Database Administration
• External tables let you read from and write to data sources stored outside of Vector. The data source must be one that Apache Spark is able to read from and write to, such as HDFS files stored in formats like Parquet, ORC, CSV, or tables in external database systems. After the external table is defined with the CREATE EXTERNAL TABLE syntax, queries can be run directly against the external data.
• Distributed Write-Ahead Log: The single LOG file has been split into multiple files stored in the wal directory. This feature improves performance, especially for large data sizes, by using parallel writes and removing the need for the master node to send this information over the network. It alleviates pressure on memory, speeds up COMMIT processing, and improves startup times.
• Distributed indexes, which improve scalability because the master node no longer needs to maintain remote partitions' min-max indexes and join indexes in memory. This feature speeds up DML queries and improves startup times.

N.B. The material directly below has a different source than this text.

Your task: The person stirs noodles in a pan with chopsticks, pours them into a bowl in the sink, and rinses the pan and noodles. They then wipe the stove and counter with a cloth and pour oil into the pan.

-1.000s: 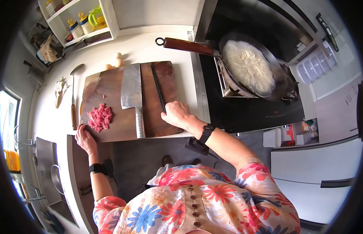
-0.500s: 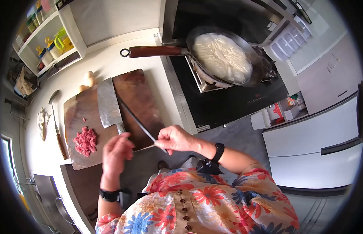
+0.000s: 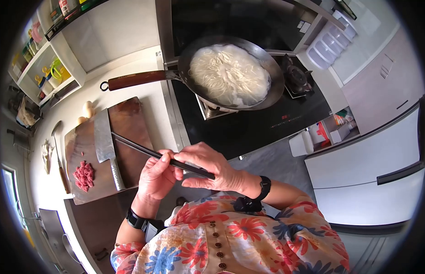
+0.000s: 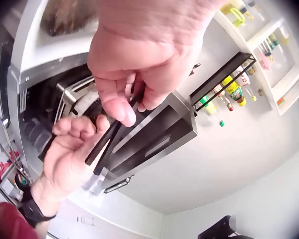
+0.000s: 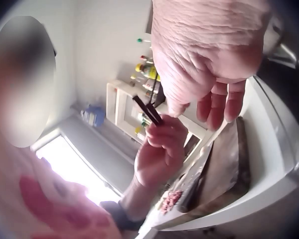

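Two dark chopsticks (image 3: 135, 145) slant across the front of the cutting board in the head view. My left hand (image 3: 157, 180) pinches them between thumb and fingers; the left wrist view shows this left hand (image 4: 149, 55) close up, with the chopstick ends (image 4: 107, 149) sticking out below. My right hand (image 3: 217, 170) lies over their near end, fingers loosely extended. In the right wrist view the right hand (image 5: 209, 55) is beside the chopsticks (image 5: 148, 110), not curled round them.
A wok (image 3: 276, 68) of noodles in whitish liquid sits on the left burner. The cutting board (image 3: 130, 118) bears a cleaver (image 3: 103, 137) and chopped red meat (image 3: 83, 176). A ladle (image 3: 60, 160) and eggs (image 3: 88, 109) lie on the counter.
The right hand lifted the chopsticks off the board and moved toward the body. My left hand left the board's edge and took hold of them; the right hand's grip has loosened. The view shifted right.
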`<state>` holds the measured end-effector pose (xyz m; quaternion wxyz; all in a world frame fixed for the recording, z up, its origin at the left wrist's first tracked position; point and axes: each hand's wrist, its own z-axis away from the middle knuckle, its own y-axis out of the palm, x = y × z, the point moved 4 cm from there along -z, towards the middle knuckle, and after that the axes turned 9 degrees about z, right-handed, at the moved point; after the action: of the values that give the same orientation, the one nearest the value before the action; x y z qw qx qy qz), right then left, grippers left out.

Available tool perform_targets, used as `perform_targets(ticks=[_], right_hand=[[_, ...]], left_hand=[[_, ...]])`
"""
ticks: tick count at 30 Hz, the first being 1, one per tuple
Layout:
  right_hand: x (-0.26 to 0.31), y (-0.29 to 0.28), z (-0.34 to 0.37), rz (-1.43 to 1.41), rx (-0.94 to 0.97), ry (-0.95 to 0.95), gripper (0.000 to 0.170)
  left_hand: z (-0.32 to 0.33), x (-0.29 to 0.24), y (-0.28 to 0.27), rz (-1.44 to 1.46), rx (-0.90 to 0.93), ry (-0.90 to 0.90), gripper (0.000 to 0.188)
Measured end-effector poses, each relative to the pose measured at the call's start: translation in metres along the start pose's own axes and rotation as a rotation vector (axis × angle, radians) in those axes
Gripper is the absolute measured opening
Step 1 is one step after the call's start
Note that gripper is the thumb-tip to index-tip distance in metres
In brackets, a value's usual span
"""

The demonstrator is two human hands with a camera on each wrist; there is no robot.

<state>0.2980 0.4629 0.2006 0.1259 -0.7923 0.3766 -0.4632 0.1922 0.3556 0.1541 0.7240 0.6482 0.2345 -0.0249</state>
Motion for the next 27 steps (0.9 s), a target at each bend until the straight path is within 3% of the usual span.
perform_targets(ticks=[3, 5, 10, 13, 16, 19, 22, 25, 27], right_hand=[[0.002, -0.034, -0.002, 0.112, -0.127, -0.111, 0.031], [0.006, -0.054, -0.002, 0.128, -0.109, -0.189, 0.030], [0.015, -0.100, 0.003, 0.143, -0.119, -0.262, 0.025], [0.016, -0.139, 0.006, 0.129, -0.190, -0.246, 0.022], [0.009, -0.197, 0.005, 0.392, -0.331, -0.217, 0.019], [-0.045, -0.249, 0.007, 0.251, -0.495, 0.067, 0.009], [-0.108, -0.289, 0.010, 0.338, -0.548, 0.394, 0.023], [-0.147, -0.301, 0.004, 0.372, -0.545, 0.507, 0.023], [-0.170, -0.299, -0.004, 0.246, -0.522, 0.558, 0.019]], left_hand=[[-0.017, 0.022, 0.019, 0.017, -0.047, 0.017, 0.020], [-0.025, 0.033, 0.033, 0.028, 0.020, -0.024, 0.020], [-0.044, 0.062, 0.062, 0.054, -0.006, -0.016, 0.027], [-0.057, 0.073, 0.088, -0.080, 0.273, -0.110, 0.036], [-0.057, 0.083, 0.082, -0.269, 0.208, -0.185, 0.038], [-0.048, 0.084, 0.059, -0.432, 0.100, -0.188, 0.030], [-0.034, 0.082, 0.035, -0.521, -0.067, -0.172, 0.019], [-0.013, 0.077, 0.005, -0.420, -0.246, -0.106, 0.015], [0.000, 0.076, -0.008, -0.399, -0.293, -0.068, 0.015]])
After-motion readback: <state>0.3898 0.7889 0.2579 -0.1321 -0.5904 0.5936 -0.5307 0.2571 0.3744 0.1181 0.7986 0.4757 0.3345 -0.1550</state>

• Automatic histogram generation so you do not have to generate statistics for proper query execution. This feature gives you more flexibility in managing statistics. Histograms are automatically generated on all columns that appear in WHERE clauses and do not already have a histogram stored in the catalog. The histograms are generated from sample data maintained in memory by the min-max indexes.
• Clonedb utility, which lets you copy a database from one Vector instance to another, for example, from one installation, machine, or cluster to another. Clonedb can be used to clone a production database for testing purposes.
• A requirement to specify either WITH PARTITION=(...) or WITH NOPARTITION when creating a Vector table using CREATE TABLE or CREATE TABLE AS SELECT syntax. During installation, the configuration parameter partition_spec_required in config.dat is set to vector, which forces you to be aware that partitioning is an essential strategy in VectorH.
• UUID data type and functions: Automatic generation of UUID identifiers for inserting data. A UUID can be used as a primary key and/or as a partition key to ensure that data is spread evenly across nodes.
• SET SERVER_TRACE and SET SESSION_TRACE statements allow tracing of all queries processed by the DBMS Server regardless of the source, whether it be an interactive query, or from a JDBC, ODBC, or .NET connection.
Data Import and Export
• The Spark-Vector Connector has been enhanced to provide parallel unload, useful for large data volumes.
• SQL syntax for parallel vwload (COPY table() VWLOAD FROM 'file1', 'file2',...) performs the same operation as running vwload -c from the command line. Using SQL means the vwload operation can be part of a bigger transaction. A single transaction avoids the overhead of committing separate transactions and writing to disk. This is especially useful when loading data to apply updates.
• SQL syntax for CSV export (INSERT INTO EXTERNAL CSV 'filename'...) writes a table to a local file system. The result is either a single CSV file or a collection of CSV files, depending on whether the query is run in parallel.
Hadoop
• Detecting YARN resources at install time and dynamically adapting VectorH configuration.
Security
• Documentation on using Hadoop security systems Apache Knox and Apache Ranger with VectorH.